| Directions |
Copy whichever lines of the data hold the word "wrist".
---*---
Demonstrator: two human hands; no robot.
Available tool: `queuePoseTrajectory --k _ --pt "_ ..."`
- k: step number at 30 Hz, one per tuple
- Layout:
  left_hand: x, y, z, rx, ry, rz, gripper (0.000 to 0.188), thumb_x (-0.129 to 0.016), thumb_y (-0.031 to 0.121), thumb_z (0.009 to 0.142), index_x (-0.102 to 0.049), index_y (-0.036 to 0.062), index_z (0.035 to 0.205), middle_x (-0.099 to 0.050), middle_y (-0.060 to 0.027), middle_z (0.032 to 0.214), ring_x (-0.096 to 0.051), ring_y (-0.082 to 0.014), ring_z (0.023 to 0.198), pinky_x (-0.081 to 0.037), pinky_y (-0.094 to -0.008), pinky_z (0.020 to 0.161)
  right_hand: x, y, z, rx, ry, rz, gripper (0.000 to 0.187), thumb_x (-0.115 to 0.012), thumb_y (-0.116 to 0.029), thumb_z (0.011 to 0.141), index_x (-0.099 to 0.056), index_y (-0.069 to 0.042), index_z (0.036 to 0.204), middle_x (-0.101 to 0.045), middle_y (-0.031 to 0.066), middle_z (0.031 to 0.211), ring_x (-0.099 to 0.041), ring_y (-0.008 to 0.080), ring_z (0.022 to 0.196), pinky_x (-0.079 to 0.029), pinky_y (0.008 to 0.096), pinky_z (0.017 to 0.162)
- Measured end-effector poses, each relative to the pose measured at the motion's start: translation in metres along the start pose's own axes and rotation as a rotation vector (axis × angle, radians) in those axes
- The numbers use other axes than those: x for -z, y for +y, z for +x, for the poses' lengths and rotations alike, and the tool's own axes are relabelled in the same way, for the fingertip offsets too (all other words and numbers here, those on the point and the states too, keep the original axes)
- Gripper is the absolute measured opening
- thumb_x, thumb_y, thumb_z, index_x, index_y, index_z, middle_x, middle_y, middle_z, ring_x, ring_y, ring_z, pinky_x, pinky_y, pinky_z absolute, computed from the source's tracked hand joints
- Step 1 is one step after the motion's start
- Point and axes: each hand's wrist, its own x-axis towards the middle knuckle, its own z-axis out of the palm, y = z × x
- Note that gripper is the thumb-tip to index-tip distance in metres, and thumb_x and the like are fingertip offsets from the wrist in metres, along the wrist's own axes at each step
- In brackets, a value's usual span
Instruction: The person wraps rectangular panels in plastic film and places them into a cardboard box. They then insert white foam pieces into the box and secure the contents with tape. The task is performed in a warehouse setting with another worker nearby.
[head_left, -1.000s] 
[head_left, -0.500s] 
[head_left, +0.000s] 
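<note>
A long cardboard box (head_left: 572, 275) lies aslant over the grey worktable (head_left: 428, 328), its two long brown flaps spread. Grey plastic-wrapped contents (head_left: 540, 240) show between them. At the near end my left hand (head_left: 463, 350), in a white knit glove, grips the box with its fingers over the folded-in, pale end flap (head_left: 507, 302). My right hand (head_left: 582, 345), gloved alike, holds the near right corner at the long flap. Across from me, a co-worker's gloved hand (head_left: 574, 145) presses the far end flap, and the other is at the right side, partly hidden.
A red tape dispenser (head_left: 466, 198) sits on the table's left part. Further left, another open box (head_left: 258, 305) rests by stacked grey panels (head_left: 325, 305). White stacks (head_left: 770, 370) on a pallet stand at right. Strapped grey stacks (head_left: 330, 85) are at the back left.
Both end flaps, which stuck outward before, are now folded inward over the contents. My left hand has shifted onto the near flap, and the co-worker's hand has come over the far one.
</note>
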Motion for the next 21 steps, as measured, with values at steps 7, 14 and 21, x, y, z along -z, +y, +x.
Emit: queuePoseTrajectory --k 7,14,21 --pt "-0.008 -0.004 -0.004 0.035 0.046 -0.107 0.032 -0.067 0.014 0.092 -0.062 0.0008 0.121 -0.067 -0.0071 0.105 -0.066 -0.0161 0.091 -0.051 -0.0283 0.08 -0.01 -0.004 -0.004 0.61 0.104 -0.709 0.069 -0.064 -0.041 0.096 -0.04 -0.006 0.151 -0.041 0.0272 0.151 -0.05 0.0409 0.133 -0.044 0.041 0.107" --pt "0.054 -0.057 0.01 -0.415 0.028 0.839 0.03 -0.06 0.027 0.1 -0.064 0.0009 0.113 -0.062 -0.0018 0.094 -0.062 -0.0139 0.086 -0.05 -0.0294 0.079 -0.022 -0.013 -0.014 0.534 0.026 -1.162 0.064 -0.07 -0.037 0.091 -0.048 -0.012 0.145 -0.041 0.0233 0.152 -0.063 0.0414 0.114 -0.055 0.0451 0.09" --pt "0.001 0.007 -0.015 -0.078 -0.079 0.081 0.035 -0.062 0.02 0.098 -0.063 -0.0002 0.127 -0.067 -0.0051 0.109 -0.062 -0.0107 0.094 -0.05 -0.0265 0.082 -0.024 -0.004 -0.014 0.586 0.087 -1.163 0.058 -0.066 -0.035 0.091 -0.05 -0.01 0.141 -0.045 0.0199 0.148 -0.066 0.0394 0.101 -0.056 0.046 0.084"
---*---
| Response area |
- Point and axes: each hand's wrist, its own x-axis towards the middle knuckle, its own z-axis out of the palm, y = z × x
- Note that gripper is the thumb-tip to index-tip distance in metres, and thumb_x and the like are fingertip offsets from the wrist in metres, along the wrist's own axes at each step

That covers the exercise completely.